Cigna is in a tough spot – hampered by systems conversions issues; and struggling to compete with larger foes with more resources, broader geographic coverage, more buying power, and lower costs of capital. It’s efforts to develop new and innovative provider relationships are laudable, but it all comes down to execution.
What does this mean for you?
Beware systems conversions, as they ALWAYS take much more time, deliver only part of their promises, cost bundles more, and can result in high levels of career mortality and morbidity for those managers unfortunate enough to be identified as responsible for the idea or implementation. As a rule of thumb, reserve 50% more than the cost of the initial project to cover unanticipated costs flowing from the project’s unknowable negative impacts.
Watch Cigna’s progress with high-performance networks. If this does not work, the company’s future will be in serious jeopardy. Regardless, there will be a wealth of lessons learned as a result of their efforts.


Apr
8

Globalization and the role of US health insurers

Thomas Friedman in The New York Times has written a seminal article on the (free registration required) impact of globalization on industrial competitiveness. Simply put, the web of fiber optic cables that now connects the world, coupled with the explosion in wireless connectivity, make borders, trade policies, and time zones completely irrelevant. And, the tremendous investment in education on the part of the Chinese, Indians, and others makes our lead in some areas of technology, science, medicine, incredibly tenuous.
Lots of adjectives, and you may well dismiss this as mere blog ranting. Before you do, note this. India passed its first comprehensive, enforceable Intellectual Property law last month.
Already, pharmaceutical firms, medical technology companies, software developers and the like are flocking to India, and deals are being consummated. India has a long tradition of excellence in science and math education, a highly motivated and ambitious workforce, lots of very experienced citizens presently working in the industrialized world, and many more scientists, mathematicians, physicists, and teachers than we do.
Companies are not investing in India just because it is cheaper. Yes, today the cost of labor is certainly less than in the US or EU, but the quality of the workforce, particularly in the sciences and technology, is rapidly approaching excellence. In the near future, we will find ourselves losing out to India and China not on the basis of cost, but due to their ability to compete head to head with our best.

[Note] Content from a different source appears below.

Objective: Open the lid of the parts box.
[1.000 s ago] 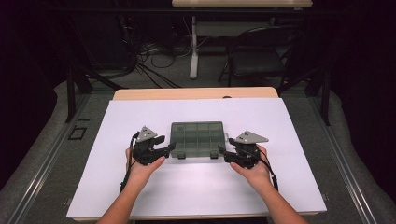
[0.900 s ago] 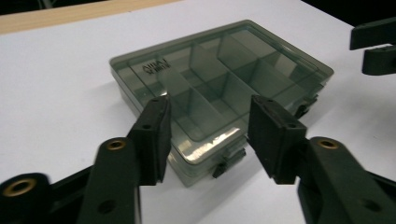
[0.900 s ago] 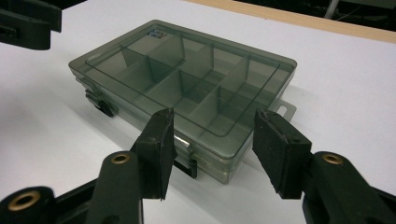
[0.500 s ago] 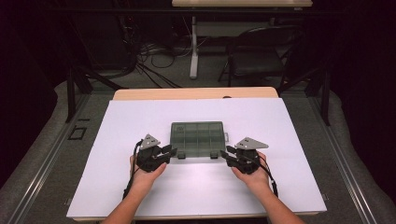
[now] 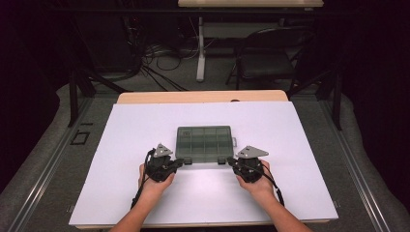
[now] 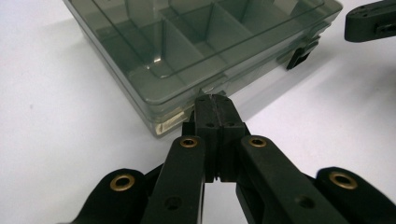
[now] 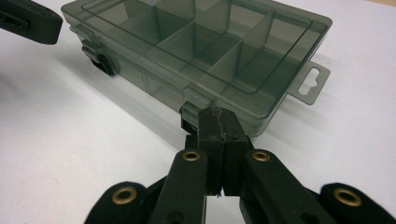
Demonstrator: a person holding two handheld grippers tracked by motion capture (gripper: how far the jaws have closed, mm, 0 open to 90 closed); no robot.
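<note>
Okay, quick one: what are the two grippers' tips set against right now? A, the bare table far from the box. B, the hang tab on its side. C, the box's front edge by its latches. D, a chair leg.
C: both shut grippers, left gripper and right gripper, sit at the box's front edge by its latches.

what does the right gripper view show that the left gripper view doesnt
The right gripper view alone has the box's hang tab and the right gripper, jaws shut, tips at the near latch.

The left gripper view alone has the left gripper, jaws shut, tips against the box's near edge.

Both have the smoky clear box with its lid down and dividers inside, a dark latch farther along its front, the other gripper's jaw in an upper corner, and the white table.
</note>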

IBM recently built an R&D center in China. After conducting an IQ test on graduates of the best universities in the country, evaluating the top 20,000, IBM selected the top 20. Unsurprisingly, some of their best research is now coming out of that facility. To paraphrase a Chinese researcher, when you are one in a million in India, there are a thousand others just like you.

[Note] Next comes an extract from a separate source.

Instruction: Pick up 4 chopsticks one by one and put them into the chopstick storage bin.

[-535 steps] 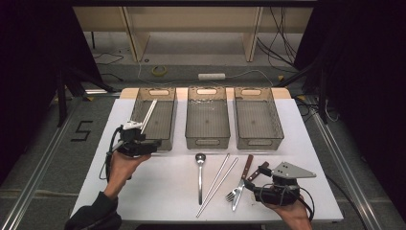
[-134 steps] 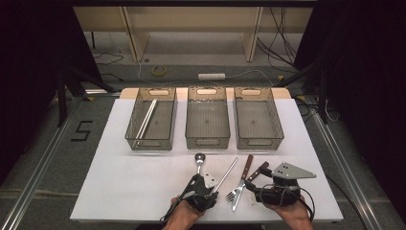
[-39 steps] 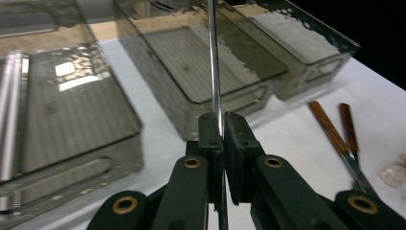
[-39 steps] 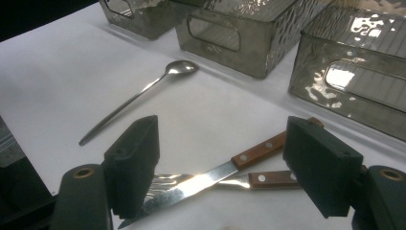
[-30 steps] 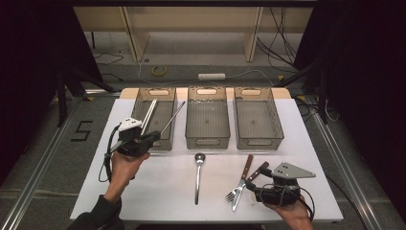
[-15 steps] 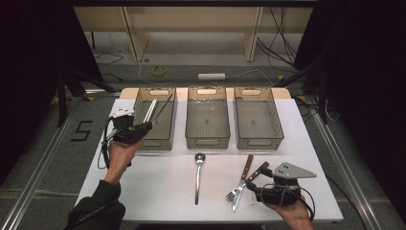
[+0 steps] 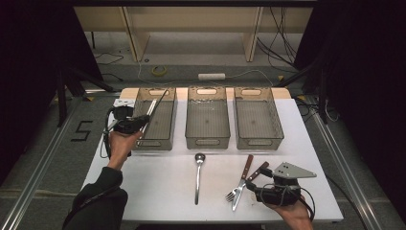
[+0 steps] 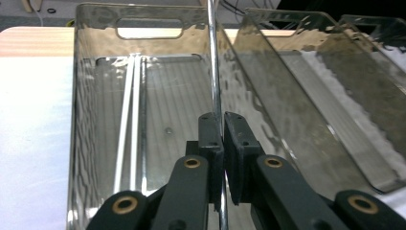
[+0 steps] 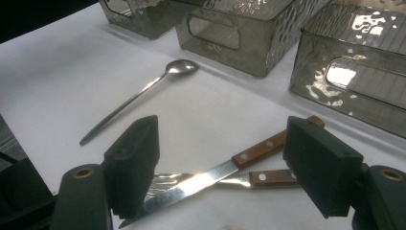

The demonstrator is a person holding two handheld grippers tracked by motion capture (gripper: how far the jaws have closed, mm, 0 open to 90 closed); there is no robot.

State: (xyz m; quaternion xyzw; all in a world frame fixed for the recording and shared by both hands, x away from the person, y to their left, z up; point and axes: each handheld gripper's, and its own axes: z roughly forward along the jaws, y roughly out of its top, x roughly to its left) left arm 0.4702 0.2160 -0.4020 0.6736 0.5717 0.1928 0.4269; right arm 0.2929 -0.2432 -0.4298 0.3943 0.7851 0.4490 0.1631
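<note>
My left gripper (image 7: 135, 123) (image 8: 222, 120) is shut on a thin metal chopstick (image 8: 213, 67), which slants up and away over the left grey bin (image 7: 149, 143). Two pale chopsticks (image 8: 130, 134) lie lengthwise on that bin's floor. My right gripper (image 7: 255, 190) (image 9: 222, 143) rests low near the table's front right, open wide. Between and just beyond its jaws lie a wood-handled knife (image 9: 206, 177) and a fork (image 9: 268, 178), crossed. A long metal spoon (image 7: 197, 175) (image 9: 139, 93) lies alone on the white table, in front of the middle bin.
Three grey plastic bins stand in a row at the back: left, middle (image 7: 207, 142) and right (image 7: 258, 142); the middle and right ones look bare inside. White table (image 7: 153, 187) spreads between the bins and the front edge.
My left gripper has carried the chopstick from the front of the left bin farther back and up, so it now points over the bin. The right gripper has stayed put.
</note>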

What does this mean to you, or more accurately, why am I ranting about this in a blog that is ostensibly about managed care?
It frustrates me to no end that health plans, HMOs, the Blues, employee benefits purchasers, brokers and consultants don’t see the direct and vital link between health care and productivity. We are about to get our collective butts kicked by the rest of the world, in part because the health insurance industry does not understand that they are in the productivity business.

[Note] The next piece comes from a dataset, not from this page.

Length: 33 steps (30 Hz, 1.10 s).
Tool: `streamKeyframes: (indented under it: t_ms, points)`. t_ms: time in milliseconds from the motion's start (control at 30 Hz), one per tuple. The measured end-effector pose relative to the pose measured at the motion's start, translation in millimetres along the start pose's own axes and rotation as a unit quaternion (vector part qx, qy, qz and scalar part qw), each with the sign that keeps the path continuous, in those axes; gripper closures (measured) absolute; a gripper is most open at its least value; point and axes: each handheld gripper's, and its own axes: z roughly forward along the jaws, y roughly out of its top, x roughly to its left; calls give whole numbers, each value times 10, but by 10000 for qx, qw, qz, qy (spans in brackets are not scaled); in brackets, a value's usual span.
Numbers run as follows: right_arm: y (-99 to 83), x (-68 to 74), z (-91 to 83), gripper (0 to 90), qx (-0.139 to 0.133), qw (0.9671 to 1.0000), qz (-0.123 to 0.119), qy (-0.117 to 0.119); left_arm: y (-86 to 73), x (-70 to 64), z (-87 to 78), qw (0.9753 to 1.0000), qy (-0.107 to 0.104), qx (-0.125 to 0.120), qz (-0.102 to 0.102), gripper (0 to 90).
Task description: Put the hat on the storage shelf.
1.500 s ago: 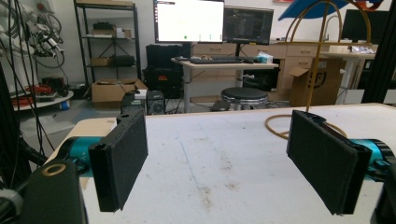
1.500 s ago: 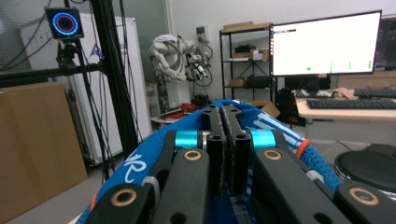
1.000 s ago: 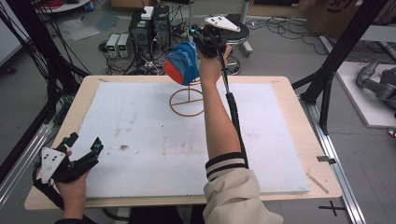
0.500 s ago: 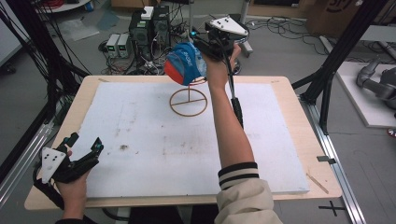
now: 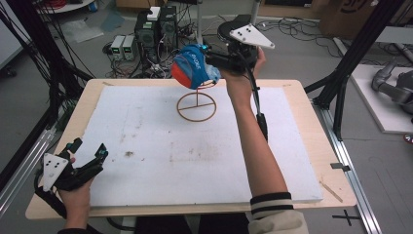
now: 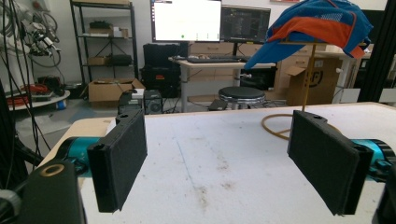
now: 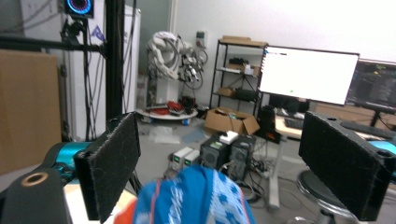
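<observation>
Blue-orange cap (image 5: pixel 192 67) on stand (image 5: pixel 197 104), lettering unreadable

Blue cap (image 5: pixel 192 66) with an orange-red panel and white lettering, perched on a thin golden-brown wire stand (image 5: pixel 196 106). The table (image 5: pixel 311 161) is pale wood topped by a white sheet (image 5: pixel 195 161) flecked with dark smudges. Both grippers, left (image 5: pixel 87 163) and right (image 5: pixel 214 58), are black with teal accents and white plates; a dark cuff (image 5: pixel 272 204) carries white stripes.

Blue-orange cap (image 5: pixel 191 67) atop wire stand (image 5: pixel 196 104); right hand-held gripper (image 5: pixel 214 62) beside it.
</observation>
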Motion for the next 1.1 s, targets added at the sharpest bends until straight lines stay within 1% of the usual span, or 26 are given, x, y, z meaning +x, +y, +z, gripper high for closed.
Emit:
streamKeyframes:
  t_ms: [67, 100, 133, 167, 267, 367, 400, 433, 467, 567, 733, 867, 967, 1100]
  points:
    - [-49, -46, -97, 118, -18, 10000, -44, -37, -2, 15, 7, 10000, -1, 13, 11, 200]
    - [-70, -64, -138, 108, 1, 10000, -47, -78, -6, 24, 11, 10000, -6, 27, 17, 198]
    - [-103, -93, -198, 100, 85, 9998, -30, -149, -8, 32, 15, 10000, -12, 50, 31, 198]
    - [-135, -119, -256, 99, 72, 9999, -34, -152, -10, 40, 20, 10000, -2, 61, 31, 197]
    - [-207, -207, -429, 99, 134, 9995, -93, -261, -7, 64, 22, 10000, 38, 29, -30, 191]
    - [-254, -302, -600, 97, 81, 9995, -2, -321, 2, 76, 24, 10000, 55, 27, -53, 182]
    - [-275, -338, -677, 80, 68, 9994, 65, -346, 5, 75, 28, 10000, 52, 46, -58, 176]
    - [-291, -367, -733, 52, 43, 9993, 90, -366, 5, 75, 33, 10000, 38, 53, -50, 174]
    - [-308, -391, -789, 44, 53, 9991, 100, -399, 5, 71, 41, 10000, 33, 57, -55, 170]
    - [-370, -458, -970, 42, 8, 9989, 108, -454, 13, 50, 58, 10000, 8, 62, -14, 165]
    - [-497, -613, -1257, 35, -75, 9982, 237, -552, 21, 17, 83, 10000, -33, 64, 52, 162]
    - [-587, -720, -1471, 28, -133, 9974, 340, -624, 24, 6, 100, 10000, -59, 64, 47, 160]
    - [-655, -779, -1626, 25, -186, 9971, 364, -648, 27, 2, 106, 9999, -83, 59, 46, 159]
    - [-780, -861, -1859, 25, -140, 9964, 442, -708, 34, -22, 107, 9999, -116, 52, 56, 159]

Medical guidelines, drug research, quality of care indicators, physician reimbursement, plan design and provider profiling focus on cost and highly questionable “quality” indicators. This is utter nonsense. If health care providers and payers want to be relevant, they had better figure out that their job, their reason for existence, is to enhance and improve the productivity of their customers’ workforces.
Stop thinking like a cost center and start thinking like a profit center. Or find your customers disappearing as they lose the competitive race to Indians and Chinese firms.